A mensagem de hoje é dedicada especialmente àqueles que, assim como eu, estão vivenciando um momento de transição em suas vidas, prestes a subirem mais um degrau na escada.
 
Não sei dizer ao certo se apenas eu estou com esta sensação de que 2011 ainda não acabou e de que este processo pelo qual estamos passando anda meio que emperrado.
De qualquer maneira, às vezes acho que estou andando rápido demais. Por vezes, sinto vontade de parar, sentar, pensar e me perguntar se realmente eu já estou pronto para passar adiante. Você alguma vez já parou e fez a si mesmo essa pergunta??? Quanto a mim, não é a primeira vez que eu faço. Sempre em mudanças de fases, eu a fiz. Até hoje, não obtive respostas.

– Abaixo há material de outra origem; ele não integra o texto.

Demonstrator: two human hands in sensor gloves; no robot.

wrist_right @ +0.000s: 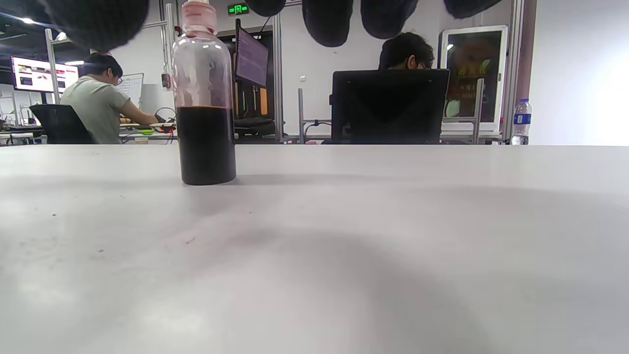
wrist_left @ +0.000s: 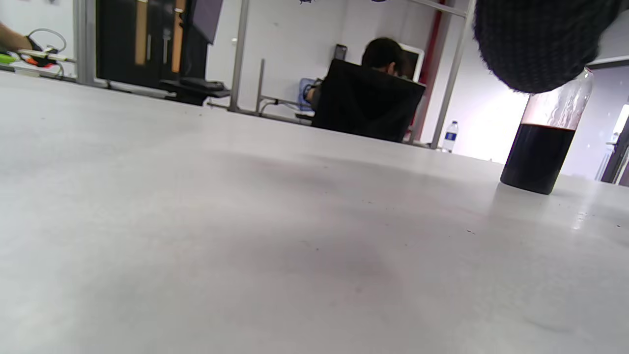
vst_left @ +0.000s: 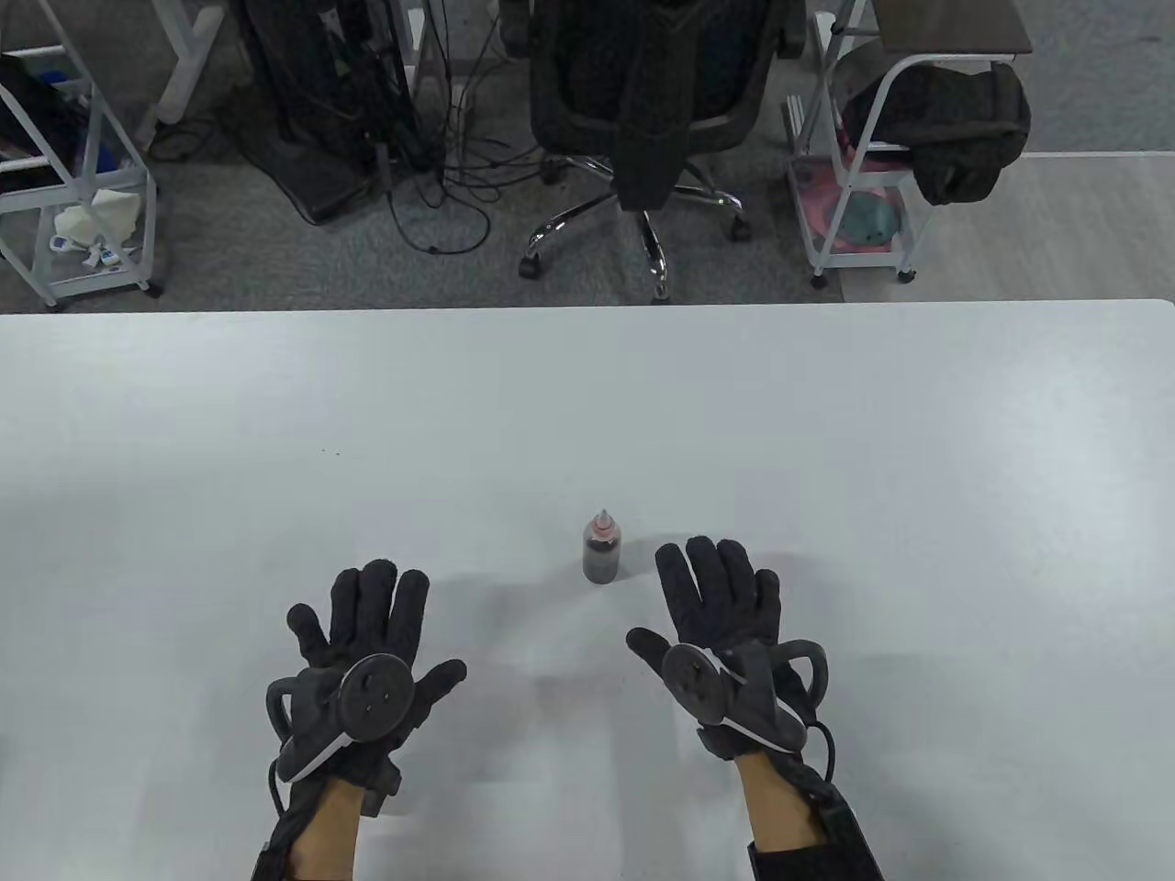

E assim vou levando a vida. Vou vivendo ao acaso, sempre seguindo com uma velha companheira lado a lado: aquela velha sensação de que estou deixando algo para trás, de que estou esquecendo algo. Mesmo assim vou vivendo, e a maioria dos meus empreendimentos deu certo. Tudo bem que, às vezes, mais adiante, me arrependo de não ter tomado as decisões certas, nos momentos certos, e as consequências daquelas decisões repercutem na minha vida e nas vidas de pessoas próximas a mim, durante um bom tempo, guardando certa semelhança com o que foi retratado nos filmes da série “Efeito Borboleta”.
Por vezes me pergunto se eu e meus entes queridos não seríamos mais felizes, se eu tivesse, por exemplo, feito um esforço maior para entrar na faculdade de medicina mais cedo e me formado mais cedo. Então eu teria começado a ganhar dinheiro mais cedo, feito a residência médica mais cedo, firmado meu nome, profissionalmente falando, mais cedo e ajudado mais gente mais cedo, se, ao invés disso, não tivesse jogado uns cinco anos da minha vida fora, depois que sai do colégio. 

Naqueles tempos, ainda não sabia ao certo o que eu queria da minha vida. Só sabia que gostava de química e de biologia e queria trabalhar com algo que envolvesse essas duas matérias. Pouco a pouco, fui refinando minha pesquisa e afunilando meu caminho em busca de meu lugar ao sol. Eu também sabia que queria ser independente. Fiz de tudo para fugir da medicina. Fiz de tudo para fugir do lugar comum. Havia gente demais querendo a mesma coisa. Mas não houve jeito. Acabei descambando para a medicina mesmo. Por vezes, tenho a impressão de que, quanto mais eu ando, mais difícil fica andar, e que o caminho sempre fica mais estreito, mais tortuoso e mais pedregoso do que foi para aqueles que passaram por aqui antes.

Tudo bem que não é uma área que traz felicidade, mas ainda traz algumas vantagens, tais como perspectiva de contratação imediata pós-formatura e de ganho salarial superior à média da população brasileira, os bancos e as operadoras de cartões de crédito abrem os sorrisos e os cofres aos médicos e, o principal, a profissão ainda confere algum status.
Bem, hoje estou inspirado demais, mas acho melhor parar por aqui, antes que eu viaje demais e que a postagem fique muito extensa. Deixo o vídeo de uma música do Raul para ilustrar o ambiente. A mensagem que deixo é que você deve ir devagar, em cada passo que dá, para não provocar efeitos de borboleta em metamorfose ambulante batendo asas e causando tempestades no futuro.